Published data tables, however, exist in an ambiguous gray area; static enough not to be considered a “service” or “software”, yet too raw to earn the attention to user experience given to interfaces. This ambiguity can create a strange symbiosis between data producers and consumers. Producers may publish whatever data is accessible by the system or seems relevant, and consumers may be quick to assume tables or fields that “sound right” happen to be custom-fit for their top-of-mind question. Producers wonder why consumers aren’t satisfied, and consumers wonder why the data is never “right”.
Metadata management solutions aim to solve this problem, and there are many promising developments in this space including Lyft’s Amundsen, LinkedIn’s DataHub, and Netflix’s Metacat. However, metadata solutions generally require a great degree of cooperation: producers must vigilantly maintain the documentation and consumers must studiously check it – despite such tools almost always living outside of either party’s core toolkit and workflow.

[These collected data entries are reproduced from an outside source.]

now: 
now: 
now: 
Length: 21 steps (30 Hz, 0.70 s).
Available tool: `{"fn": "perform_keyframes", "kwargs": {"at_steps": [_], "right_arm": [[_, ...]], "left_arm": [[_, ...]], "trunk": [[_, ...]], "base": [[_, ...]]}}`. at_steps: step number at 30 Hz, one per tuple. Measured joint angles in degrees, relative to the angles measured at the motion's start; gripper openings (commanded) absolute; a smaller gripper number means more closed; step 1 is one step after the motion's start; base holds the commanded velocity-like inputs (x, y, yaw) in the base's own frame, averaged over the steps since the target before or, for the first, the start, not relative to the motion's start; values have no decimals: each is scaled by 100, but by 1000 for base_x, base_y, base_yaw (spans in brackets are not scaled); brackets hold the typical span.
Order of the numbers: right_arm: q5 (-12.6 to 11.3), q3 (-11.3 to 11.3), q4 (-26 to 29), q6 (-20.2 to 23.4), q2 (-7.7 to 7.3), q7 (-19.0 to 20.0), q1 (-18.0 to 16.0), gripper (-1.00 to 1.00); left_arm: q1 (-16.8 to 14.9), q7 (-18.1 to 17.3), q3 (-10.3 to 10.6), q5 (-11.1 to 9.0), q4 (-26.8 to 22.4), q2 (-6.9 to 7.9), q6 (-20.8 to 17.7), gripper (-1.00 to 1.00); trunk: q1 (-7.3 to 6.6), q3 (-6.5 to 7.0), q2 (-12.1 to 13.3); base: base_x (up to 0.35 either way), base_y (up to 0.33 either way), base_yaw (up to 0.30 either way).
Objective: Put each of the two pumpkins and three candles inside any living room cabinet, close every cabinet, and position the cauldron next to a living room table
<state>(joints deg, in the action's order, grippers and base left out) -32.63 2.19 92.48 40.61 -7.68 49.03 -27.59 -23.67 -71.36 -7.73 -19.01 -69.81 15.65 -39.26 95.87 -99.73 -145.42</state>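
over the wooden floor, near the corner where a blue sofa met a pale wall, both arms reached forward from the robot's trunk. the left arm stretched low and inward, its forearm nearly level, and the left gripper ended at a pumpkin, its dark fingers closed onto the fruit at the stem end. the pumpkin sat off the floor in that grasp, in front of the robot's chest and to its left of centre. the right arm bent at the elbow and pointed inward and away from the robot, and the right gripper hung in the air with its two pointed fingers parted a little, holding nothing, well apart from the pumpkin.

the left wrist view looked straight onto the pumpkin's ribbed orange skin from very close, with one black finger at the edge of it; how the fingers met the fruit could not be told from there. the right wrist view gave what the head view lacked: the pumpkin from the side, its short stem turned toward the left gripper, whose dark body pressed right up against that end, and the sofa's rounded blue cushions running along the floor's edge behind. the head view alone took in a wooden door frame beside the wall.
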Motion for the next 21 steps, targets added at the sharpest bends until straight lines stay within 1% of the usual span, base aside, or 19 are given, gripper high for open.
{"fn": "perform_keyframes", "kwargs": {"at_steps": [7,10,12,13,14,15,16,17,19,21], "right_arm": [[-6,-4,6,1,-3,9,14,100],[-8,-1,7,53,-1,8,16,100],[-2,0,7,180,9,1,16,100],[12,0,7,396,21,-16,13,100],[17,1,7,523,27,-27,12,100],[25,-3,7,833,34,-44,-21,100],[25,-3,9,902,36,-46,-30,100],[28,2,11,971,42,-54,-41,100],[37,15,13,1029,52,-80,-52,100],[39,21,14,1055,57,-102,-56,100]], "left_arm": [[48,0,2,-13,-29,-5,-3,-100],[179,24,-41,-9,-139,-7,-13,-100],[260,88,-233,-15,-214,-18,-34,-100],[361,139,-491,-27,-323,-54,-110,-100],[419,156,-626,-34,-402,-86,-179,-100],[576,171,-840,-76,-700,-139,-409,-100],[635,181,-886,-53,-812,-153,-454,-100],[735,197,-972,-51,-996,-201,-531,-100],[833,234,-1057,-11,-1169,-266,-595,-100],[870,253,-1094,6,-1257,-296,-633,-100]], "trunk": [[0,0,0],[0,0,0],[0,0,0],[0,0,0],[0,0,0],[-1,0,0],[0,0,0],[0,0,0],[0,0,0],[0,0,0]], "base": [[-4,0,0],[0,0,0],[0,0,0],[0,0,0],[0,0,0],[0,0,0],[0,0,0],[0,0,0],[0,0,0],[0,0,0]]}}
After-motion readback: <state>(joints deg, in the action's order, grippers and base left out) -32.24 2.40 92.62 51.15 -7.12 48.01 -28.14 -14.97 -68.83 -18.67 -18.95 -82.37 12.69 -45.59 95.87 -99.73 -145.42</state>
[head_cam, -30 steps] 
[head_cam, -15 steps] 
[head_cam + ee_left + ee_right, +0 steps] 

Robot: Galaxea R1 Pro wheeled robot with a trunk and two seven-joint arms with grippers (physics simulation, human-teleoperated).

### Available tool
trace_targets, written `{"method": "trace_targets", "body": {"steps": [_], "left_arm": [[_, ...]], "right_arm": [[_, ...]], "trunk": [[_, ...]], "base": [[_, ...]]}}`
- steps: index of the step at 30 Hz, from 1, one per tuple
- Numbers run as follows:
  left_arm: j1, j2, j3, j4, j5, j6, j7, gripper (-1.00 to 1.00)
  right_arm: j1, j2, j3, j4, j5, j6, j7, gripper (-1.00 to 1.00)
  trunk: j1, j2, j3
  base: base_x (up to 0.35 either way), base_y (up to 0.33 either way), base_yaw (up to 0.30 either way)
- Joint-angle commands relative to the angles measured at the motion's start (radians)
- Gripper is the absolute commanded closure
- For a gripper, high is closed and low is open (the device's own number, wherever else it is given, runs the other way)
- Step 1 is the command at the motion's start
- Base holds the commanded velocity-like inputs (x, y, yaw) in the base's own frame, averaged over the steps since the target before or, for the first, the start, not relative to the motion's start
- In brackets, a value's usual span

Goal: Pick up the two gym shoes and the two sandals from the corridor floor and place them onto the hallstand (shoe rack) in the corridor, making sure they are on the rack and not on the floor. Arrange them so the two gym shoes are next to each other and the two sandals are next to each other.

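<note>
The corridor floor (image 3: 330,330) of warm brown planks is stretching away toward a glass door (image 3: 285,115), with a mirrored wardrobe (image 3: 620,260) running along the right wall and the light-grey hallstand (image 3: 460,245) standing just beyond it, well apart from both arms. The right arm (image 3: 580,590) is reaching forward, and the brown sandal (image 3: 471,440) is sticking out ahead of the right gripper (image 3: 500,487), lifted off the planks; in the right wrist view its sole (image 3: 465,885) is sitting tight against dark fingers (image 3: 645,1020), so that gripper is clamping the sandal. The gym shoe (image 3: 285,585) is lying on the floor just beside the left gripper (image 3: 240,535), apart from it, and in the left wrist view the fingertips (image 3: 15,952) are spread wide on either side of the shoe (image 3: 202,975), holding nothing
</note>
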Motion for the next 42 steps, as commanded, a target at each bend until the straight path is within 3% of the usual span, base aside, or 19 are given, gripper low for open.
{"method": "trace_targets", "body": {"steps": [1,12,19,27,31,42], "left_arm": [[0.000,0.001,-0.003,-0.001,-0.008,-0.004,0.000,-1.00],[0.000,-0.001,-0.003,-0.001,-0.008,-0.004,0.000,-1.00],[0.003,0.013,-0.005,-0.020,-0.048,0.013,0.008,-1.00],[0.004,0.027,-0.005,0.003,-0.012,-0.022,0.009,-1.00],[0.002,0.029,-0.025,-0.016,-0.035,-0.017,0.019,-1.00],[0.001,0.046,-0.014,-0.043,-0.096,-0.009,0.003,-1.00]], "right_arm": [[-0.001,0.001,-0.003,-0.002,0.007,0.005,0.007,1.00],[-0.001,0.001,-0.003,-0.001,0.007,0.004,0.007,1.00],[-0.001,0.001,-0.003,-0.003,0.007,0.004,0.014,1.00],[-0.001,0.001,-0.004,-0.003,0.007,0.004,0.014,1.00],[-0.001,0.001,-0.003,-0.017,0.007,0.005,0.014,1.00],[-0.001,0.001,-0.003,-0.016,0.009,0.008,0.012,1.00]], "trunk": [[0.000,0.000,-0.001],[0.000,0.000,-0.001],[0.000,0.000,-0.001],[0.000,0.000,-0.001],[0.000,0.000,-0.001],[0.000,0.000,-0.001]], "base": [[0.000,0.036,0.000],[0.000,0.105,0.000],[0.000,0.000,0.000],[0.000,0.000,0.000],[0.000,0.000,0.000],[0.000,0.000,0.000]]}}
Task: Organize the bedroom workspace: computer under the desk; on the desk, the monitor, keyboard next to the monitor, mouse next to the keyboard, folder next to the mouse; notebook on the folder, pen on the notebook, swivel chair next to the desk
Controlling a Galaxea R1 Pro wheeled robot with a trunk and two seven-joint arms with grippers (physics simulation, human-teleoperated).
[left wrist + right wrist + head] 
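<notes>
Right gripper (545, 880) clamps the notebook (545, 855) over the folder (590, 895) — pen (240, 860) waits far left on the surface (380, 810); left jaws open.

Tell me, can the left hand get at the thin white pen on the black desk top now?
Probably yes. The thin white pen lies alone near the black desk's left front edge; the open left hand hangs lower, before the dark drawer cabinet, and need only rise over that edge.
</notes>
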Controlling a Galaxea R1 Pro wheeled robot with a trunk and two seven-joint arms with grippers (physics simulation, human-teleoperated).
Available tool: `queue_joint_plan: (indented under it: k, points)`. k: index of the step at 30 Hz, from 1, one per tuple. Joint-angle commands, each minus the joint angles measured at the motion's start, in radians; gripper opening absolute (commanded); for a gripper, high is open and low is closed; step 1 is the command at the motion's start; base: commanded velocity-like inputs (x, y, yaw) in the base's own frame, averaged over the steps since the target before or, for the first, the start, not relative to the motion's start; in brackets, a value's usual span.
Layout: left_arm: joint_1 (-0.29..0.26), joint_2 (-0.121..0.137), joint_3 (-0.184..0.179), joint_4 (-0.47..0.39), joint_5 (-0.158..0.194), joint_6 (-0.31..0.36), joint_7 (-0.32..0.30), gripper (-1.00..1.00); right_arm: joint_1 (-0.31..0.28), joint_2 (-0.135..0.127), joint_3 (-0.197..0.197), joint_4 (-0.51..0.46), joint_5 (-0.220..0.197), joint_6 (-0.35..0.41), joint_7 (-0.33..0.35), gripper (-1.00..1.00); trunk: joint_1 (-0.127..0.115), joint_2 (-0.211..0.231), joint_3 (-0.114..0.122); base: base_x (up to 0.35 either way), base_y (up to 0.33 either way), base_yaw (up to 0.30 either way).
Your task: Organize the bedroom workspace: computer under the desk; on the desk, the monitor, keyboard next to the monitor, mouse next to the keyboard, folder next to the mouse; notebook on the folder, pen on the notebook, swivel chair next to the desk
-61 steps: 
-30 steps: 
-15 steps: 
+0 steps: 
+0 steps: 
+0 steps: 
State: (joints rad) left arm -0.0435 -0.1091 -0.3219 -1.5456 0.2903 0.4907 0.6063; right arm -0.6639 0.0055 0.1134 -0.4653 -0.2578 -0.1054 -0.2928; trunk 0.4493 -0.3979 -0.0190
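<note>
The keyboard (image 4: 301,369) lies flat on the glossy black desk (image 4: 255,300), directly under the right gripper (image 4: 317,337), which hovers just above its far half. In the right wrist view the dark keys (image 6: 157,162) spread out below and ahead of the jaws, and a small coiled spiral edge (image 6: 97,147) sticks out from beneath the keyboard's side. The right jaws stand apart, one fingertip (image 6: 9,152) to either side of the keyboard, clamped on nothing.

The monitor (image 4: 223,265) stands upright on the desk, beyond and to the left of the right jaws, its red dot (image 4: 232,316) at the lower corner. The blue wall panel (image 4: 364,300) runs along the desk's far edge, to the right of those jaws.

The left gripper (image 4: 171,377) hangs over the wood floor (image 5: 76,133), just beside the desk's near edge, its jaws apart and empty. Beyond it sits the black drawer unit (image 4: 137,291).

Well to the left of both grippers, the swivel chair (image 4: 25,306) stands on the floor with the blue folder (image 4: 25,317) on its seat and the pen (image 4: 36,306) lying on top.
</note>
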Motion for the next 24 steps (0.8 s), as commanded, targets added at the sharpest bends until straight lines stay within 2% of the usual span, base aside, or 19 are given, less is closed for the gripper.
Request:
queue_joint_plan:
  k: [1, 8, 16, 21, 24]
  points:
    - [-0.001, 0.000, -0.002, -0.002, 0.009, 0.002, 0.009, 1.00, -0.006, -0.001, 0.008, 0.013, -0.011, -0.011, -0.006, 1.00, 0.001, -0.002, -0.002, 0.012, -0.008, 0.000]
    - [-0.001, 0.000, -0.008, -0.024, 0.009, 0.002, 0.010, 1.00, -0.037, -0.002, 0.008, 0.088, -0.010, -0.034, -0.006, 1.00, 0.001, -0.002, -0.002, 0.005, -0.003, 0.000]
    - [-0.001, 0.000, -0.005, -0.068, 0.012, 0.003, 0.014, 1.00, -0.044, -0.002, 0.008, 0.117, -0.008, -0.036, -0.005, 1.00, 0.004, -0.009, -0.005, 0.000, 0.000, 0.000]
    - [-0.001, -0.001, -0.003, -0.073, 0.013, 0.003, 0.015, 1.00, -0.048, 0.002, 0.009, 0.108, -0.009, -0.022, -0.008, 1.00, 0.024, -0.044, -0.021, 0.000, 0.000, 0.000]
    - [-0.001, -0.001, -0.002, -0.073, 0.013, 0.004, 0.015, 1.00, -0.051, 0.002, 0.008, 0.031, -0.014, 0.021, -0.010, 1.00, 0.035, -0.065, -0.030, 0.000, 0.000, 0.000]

Using controlled vocabularies for column names is a low-tech, low-friction approach to building a shared understanding of how each field in a data set is intended to work. In this post, I’ll introduce the concept with an example and demonstrate how controlled vocabularies can offer lightweight solutions to rote data validation, discoverability, and wrangling. I’ll illustrate these usability benefits with R packages including pointblank, collapsibleTree, and dplyr, but we’ll conclude by demonstrating how the same principles apply to other packages and languages.
Controlled Vocabulary
The basic idea of controlled vocabularies is to define upfront a set of words, phrases, or stubs with well-defined meanings which can be used to index information. When these stubs are defined for different types of information and pieces together in a consistent order, the vocabulary becomes a descriptive grammar that we can use to describe more complex content and behavior.
In the context of a data set, this vocabulary can also serve as a latent contract between data producers and data consumers and carry promises regarding different aspects of the data lineage, valid values, and appropriate uses. When used consistently across all of an organization’s tables, it can significantly scale data management and increase usability as knowledge from working with one dataset easily transfers to another.
For example, imagine we work at a ride-share company and are building a data table with one record per trip. What might a controlled vocabulary look like?1
Level 1: Measure Types
For reasons that will be evident in the examples, I like the first level of the hierarchy to generally capture a semi-generic “type” of the variable. This is not quite the same as data types in a programming language (e.g. bool, double, float) although everything with the same prefix should ultimately be cast in the same type. Instead, these data types imply both a type of information and appropriate usage patterns:
ID: Unique identified for an entity.
Numeric for more efficient storage and joins unless system of record generates IDs with characters
Likely a primary key in some other table
IND: Binary 0 or 1 indicator or an event occurrence
Because always 0 or 1, can be averaged to find proportion occurrence
Can consider calling IS instead of IND for even less ambiguity which case is labeled 1
N: Count of quantity or event occurrence
Always a non-negative integer
AMT: Sum-able real number amount. That is, any non-count amount that is “denominator-free”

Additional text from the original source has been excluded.